After a couple more albums in the early 90`s, maybe one, I`d have to check to make sure, Blackmore finally conceded that he was a right royal pain in the arse to deal with and he quit Deep Purple a second time to give his long suffering band mates the opportunity to keep going without him and without their artistic hands tied behind their backs. 

In came Steve Morse, a legendary US axeman who is arguably the best guitarist in the history of rock. If not the best to listen to the best in terms of technical ability. 

Deep Purple Mark 5 has recorded a few albums featuring Steve Morse, who played in a band bearing his own name and with a slick AOR outfit in the late 70`s and early 80`s called Kansas. 

The former was an experimental mostly instrumental dixie rock band, take a listen
to a song called `Icecakes` by the Steve Morse Band. Really out there wacko kind of stuff. 

The albums I have which have Steve Morse playing on them are `Purpendicular` and `Abandon`. I know they released another one later on in the early 2000`s or mid 2000`s called `Bananas` and there might be another one featuring Morse as well, not including a live one, yes, I just remembered that one. 

They are the first two with Morse, and to me it is the best Deep Purple ever sounded. It was a revelation for this old bunch of prototype metal heads from Britain to have a younger more adventurous and hugely talented American guitarist going for it and putting a new edge on Blackmore`s old grooves, as well as inventing ones of his own effortlessly. 

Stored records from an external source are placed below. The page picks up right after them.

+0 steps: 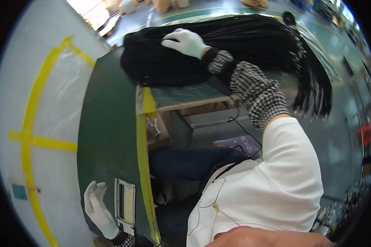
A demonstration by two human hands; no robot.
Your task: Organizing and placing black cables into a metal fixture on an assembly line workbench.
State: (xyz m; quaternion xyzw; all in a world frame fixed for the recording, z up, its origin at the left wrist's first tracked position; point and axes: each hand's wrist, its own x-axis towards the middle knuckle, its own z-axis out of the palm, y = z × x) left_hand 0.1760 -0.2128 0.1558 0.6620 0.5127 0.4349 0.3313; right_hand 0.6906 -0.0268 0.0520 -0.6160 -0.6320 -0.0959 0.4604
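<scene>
My right hand (188, 43), in a white glove and checked sleeve, is stretched over a thick bundle of black cables (251, 45) along the far side of the workbench. Its thumb and fingers are apart and touch the top of the bundle, with no single cable seen in its grasp. My left hand (99, 210), also gloved in white, is at the near left with its fingers extended and nothing visible in it. Beside it on the green bench top (111, 123) lies a narrow metal-framed fixture (125, 201) with a pale yellow slotted strip.
Yellow tape (39, 90) marks the white wall at the left. Cable ends (313, 94) hang over the bench's far right end. A thin black wire (247, 131) dangles near my arm. A purple printed item (237, 144) is below the bench. Yellow tape (144, 177) lines the bench edge.
</scene>
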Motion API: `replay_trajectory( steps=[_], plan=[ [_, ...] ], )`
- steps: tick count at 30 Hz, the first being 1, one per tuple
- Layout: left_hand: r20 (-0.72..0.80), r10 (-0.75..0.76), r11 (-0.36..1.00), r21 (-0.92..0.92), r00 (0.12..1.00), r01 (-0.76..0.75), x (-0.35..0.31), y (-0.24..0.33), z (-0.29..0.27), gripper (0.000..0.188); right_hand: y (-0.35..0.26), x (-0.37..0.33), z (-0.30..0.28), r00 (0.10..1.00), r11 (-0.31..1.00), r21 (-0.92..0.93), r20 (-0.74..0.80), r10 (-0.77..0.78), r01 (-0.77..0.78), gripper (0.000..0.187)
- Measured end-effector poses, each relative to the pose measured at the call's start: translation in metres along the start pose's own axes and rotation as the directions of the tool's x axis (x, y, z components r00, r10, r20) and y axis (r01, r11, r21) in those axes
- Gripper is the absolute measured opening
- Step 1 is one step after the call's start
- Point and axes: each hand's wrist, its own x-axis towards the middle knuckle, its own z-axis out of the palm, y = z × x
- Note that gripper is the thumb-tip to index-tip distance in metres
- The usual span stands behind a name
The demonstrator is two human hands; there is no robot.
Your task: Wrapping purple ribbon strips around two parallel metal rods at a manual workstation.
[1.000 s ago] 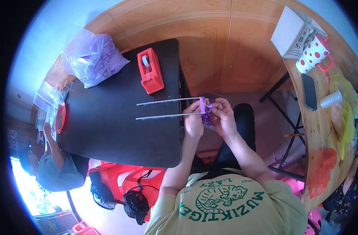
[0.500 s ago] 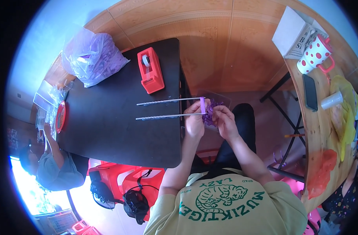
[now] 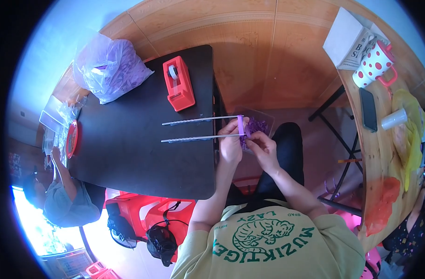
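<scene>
Two thin parallel metal rods (image 3: 198, 119) reach leftward over the dark table's edge, with a purple strip (image 3: 241, 125) spanning their right ends. My left hand (image 3: 231, 146) is closed around this right end; the exact grip is partly hidden. Close beside it, my right hand (image 3: 265, 151) has its fingertips pinched together at a small purple piece (image 3: 248, 137) by the strip's lower end. Behind my fingers, loose purple pieces (image 3: 258, 124) lie in a clear container (image 3: 271, 117) near my lap, partly covered by my hands.
On the dark table (image 3: 143, 153) stand a red tape dispenser (image 3: 180, 86) and a plastic bag of purple pieces (image 3: 112, 69). At right, a wooden table (image 3: 375, 153) carries a dotted tumbler (image 3: 372, 65) and a phone (image 3: 368, 109). Another person (image 3: 71, 200) sits at far left.
My right hand has shifted left and slightly down from over the loose purple pieces to the strip's lower end. The left hand and the rods look unmoved.
</scene>
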Motion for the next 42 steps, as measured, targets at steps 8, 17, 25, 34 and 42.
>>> replay_trajectory(
  steps=[8, 17, 25, 34, 42],
  plan=[
    [-0.001, -0.044, 0.998, -0.037, 0.999, 0.044, -0.001, 0.006, 0.005, 0.017, -0.021, 0.025, -0.005, 0.996, 0.963, 0.27, -0.083, 0.02, 0.003, 0.021],
    [0.003, -0.041, 0.996, -0.075, 0.999, 0.041, -0.001, 0.006, 0.006, 0.019, -0.024, 0.035, -0.006, 0.951, 0.673, 0.673, 0.192, 0.242, -0.307, 0.029],
    [-0.026, -0.012, 0.998, -0.054, 1.0, 0.011, 0.001, 0.004, 0.01, 0.019, -0.025, 0.036, -0.006, 0.93, 0.359, 0.858, 0.322, 0.179, -0.366, 0.033],
    [0.078, -0.135, 0.977, -0.155, 0.988, 0.146, -0.003, 0.011, 0.007, 0.018, -0.012, 0.032, -0.006, 0.917, 0.363, 0.844, 0.338, 0.21, -0.395, 0.024],
    [0.01, -0.081, 0.99, -0.111, 0.997, 0.082, -0.004, 0.005, 0.005, 0.019, -0.029, 0.016, -0.004, 0.984, 0.984, 0.154, -0.166, -0.063, 0.089, 0.02]
  ],
)
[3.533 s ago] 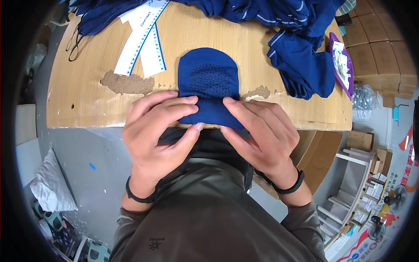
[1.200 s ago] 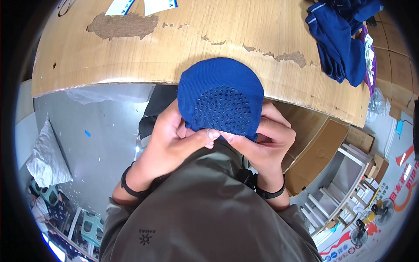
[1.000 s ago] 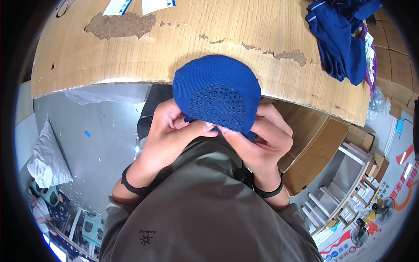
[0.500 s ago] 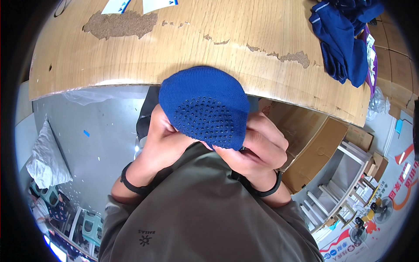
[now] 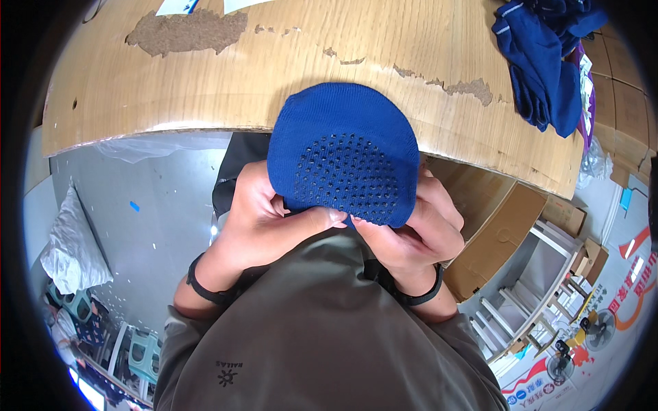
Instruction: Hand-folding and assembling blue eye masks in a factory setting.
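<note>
A blue knit sock (image 5: 343,113) with black rubbery grip dots on its face is spread between my hands, in front of the table's near edge. My left hand (image 5: 264,205) pinches its lower left edge, the thumb laid along that edge toward the middle. The lower right edge is in the grip of my right hand (image 5: 425,222), its fingers curled and its thumb close to the left thumb tip. The fingertips behind the fabric are hidden. More blue socks (image 5: 541,68) lie in a loose pile at the table's far right.
The wooden table (image 5: 370,41) has chipped patches, with white cards (image 5: 177,7) at its far left. Below right stands an open cardboard box (image 5: 490,243), with a white rack (image 5: 528,301) beyond it. A white sack (image 5: 75,246) leans at the left.
Both hands have shifted slightly right, and the sock has risen a little and spread wider and rounder. My left thumb has come into view along its lower edge.
</note>
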`<action>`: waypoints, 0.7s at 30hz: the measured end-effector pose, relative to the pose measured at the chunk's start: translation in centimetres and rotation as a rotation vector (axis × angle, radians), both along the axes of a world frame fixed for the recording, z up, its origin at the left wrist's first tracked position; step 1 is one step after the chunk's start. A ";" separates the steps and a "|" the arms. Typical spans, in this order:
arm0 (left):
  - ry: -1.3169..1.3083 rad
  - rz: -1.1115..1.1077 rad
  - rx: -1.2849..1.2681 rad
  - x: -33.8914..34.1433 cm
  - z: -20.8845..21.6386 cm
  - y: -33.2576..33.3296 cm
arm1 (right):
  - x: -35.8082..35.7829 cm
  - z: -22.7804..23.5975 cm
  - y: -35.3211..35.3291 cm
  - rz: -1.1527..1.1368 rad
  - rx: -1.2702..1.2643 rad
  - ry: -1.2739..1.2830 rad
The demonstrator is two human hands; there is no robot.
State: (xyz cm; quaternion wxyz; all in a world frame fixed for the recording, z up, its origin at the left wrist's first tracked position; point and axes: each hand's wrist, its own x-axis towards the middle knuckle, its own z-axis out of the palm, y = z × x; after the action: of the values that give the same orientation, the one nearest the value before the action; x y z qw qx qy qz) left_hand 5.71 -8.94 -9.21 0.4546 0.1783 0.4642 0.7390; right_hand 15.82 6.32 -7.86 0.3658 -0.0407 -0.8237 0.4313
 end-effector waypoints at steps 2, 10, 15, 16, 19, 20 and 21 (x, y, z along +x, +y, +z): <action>0.004 0.018 0.012 0.1 0.0 0.0 | 0.0 -0.1 0.1 0.001 -0.004 0.006; -0.104 0.120 -0.038 0.4 -0.3 -0.2 | -0.2 0.4 0.4 0.071 -0.202 -0.283; -0.107 0.172 0.026 0.7 -1.1 -0.7 | 0.0 -0.7 0.3 0.225 -0.306 -0.391; -0.169 0.210 0.018 0.9 -1.1 -0.6 | 0.2 -0.8 0.2 0.185 -0.271 -0.409; -0.174 0.198 -0.006 0.7 -1.1 -0.6 | 0.2 -0.2 0.2 0.186 -0.192 -0.423; -0.175 0.197 -0.005 0.6 -1.1 -0.6 | 0.2 0.0 0.3 0.186 -0.192 -0.423; -0.194 0.167 -0.023 0.5 -1.2 -0.7 | 0.1 0.2 0.4 0.176 -0.152 -0.422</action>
State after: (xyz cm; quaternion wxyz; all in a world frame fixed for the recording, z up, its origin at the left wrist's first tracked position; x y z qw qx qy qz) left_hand 6.22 -9.67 -10.40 0.4362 0.0616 0.4397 0.7827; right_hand 15.93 6.69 -7.67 0.1425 -0.0853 -0.8474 0.5043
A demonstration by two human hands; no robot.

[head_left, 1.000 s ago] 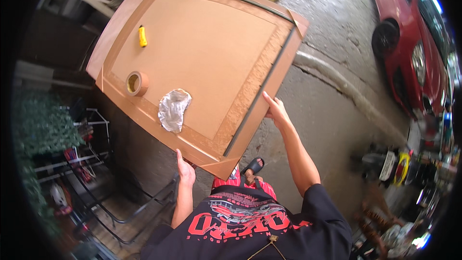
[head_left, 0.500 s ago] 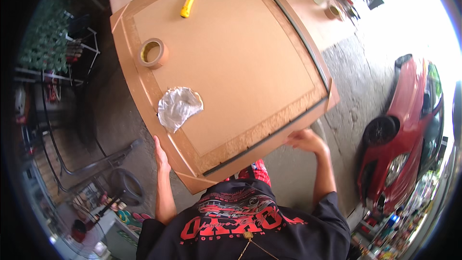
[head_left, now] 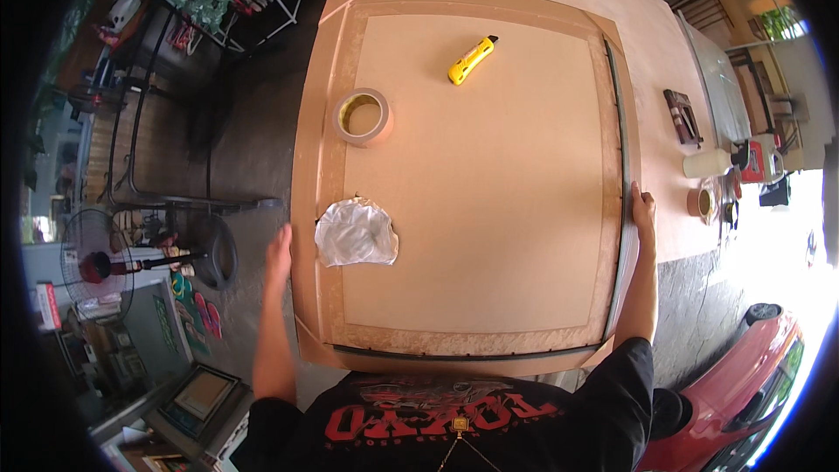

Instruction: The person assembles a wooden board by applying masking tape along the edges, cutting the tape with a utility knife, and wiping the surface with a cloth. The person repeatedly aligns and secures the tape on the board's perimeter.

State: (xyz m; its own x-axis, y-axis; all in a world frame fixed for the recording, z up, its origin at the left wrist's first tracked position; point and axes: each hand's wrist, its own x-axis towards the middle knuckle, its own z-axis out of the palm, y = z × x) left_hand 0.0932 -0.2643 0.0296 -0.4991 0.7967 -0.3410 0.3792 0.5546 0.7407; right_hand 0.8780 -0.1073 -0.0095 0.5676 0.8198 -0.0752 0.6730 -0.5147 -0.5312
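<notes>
The brown-taped rectangular panel (head_left: 494,192) now sits squarer, both sides reachable; left hand (head_left: 278,252) released, right hand (head_left: 645,208) touching, grip unclear.

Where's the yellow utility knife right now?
Head view: the yellow utility knife lies on the large framed panel, toward its far edge, with the brown tape roll nearest, to its lower left.

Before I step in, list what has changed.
The framed panel has swung clockwise in view, along with the red car, so the view turned. The right hand has let go of what is now the near edge and touches the right-hand edge. The left hand stays by the left edge; tape roll, yellow cutter and silver piece keep their places.
</notes>
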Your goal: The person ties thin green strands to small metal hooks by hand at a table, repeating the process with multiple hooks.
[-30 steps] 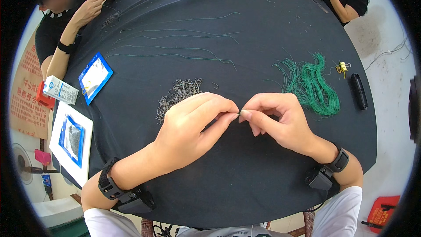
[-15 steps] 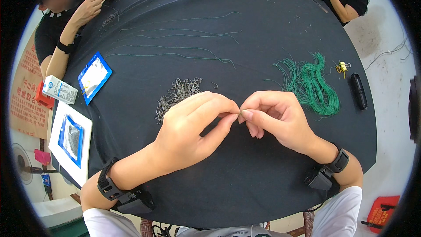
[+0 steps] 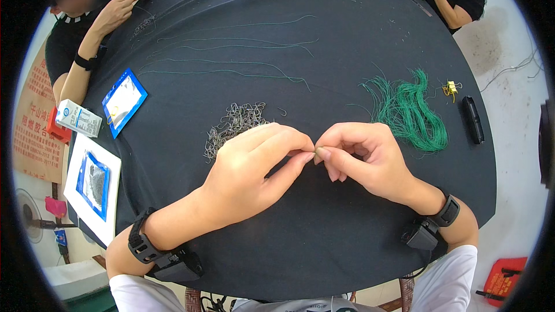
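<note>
Black and cloth-covered, the tabletop (image 3: pixel 324 242) is spreading across the frame, and right at its centre two hands are meeting, tip to tip! The left hand (image 3: pixel 248 164) is pinching, thumb against forefinger; the right hand (image 3: pixel 373 159) is answering with a closed grip of its own, its other fingers curling beneath. Whatever is sitting between those tips is too small to make out, so what they are gripping, I cannot tell. Just beyond the left hand, left of centre, a pile of metal hooks (image 3: pixel 234 126) is lying tangled, a lone hook (image 3: pixel 282 112) straying to its right. Over on the right, a bundle of green thread (image 3: pixel 421 117) is fanning out, while loose strands (image 3: pixel 219 70) are stretching across the upper middle. Delicate fingertip work is looking like the step in hand, and the next move is surely calling for steady, light pressure from both pinches.
</note>
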Tool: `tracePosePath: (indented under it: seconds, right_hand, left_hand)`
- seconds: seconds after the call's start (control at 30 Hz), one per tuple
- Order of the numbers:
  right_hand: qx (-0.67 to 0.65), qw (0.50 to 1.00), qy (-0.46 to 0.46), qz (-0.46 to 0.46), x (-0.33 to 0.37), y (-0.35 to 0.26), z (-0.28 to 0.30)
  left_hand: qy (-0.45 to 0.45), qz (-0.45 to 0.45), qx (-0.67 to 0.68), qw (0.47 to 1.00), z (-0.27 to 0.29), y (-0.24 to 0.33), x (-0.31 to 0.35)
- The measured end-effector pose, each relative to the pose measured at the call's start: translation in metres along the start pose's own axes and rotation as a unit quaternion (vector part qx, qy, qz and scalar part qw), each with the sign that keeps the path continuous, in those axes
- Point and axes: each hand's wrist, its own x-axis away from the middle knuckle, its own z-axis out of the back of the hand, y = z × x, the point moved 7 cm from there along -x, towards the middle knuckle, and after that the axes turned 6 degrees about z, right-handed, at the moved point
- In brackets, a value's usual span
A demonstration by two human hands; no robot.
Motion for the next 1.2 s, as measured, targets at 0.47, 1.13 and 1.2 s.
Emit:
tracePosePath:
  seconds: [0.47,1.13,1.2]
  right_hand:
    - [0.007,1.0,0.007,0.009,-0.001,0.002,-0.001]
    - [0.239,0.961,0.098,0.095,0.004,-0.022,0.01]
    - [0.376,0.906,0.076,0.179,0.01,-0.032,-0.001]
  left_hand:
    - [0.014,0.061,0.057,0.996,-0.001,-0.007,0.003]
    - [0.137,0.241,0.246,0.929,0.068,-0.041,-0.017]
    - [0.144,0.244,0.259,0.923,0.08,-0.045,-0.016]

I wont bother breaking down all the track listings of `Purpendicular` and `Abandon`, Deep Purple always was an album band so I say just go and order the bloody things in and get a taste of a band that took over 20 years to find its groove but got it thanks to Steve Morse.

Comments

  1. Buddy (guess who's in trouble) Wilson.October 23, 2010 at 9:05 PM

    I'm a fan of Blackmore's playing, he is definitely not a blues player and has never even tried to be and as you say his classic roots show his love of more medievil type harpsichord lines that he learned as a piano student. Still despite your lack of enthusiasm over Blackmores style some of his solo's are the most well known and the most played in any genre of music (the solo from Highway star for instance)

    Steve Morse is the musicians musician, he still hold clinics and is ready to impart technical and playing tips to all comers who need a bit of help with technique or style, I think he blew everyone away at the last world tour with his genius, in particular "sometimes I feel like screaming" wher he blends chordal notes with arpregios to create a complex yet simple riff for the main structure of the song with is duplicated in beautiful. technically brilliant solo's throughout the song using all the frills and including harminics and tapping throughout.

    Getting back to Blackmore, I think he found his niche after the second break up with Purple when he formed Rainbow,with Dio and members of his band Elf, after the first recording he fired all but Dio and made "Rising" with Cozy Powell on drums, Jimmy Bain on Bass, Tony Carey on Keys and the legendary (and sadly now deceased) Ronnie James Dio on vocals, a line up which toured the world, for me Rainbow Rising was Blackmore at his best, in fact this still remainsd one of my desert Island recordings.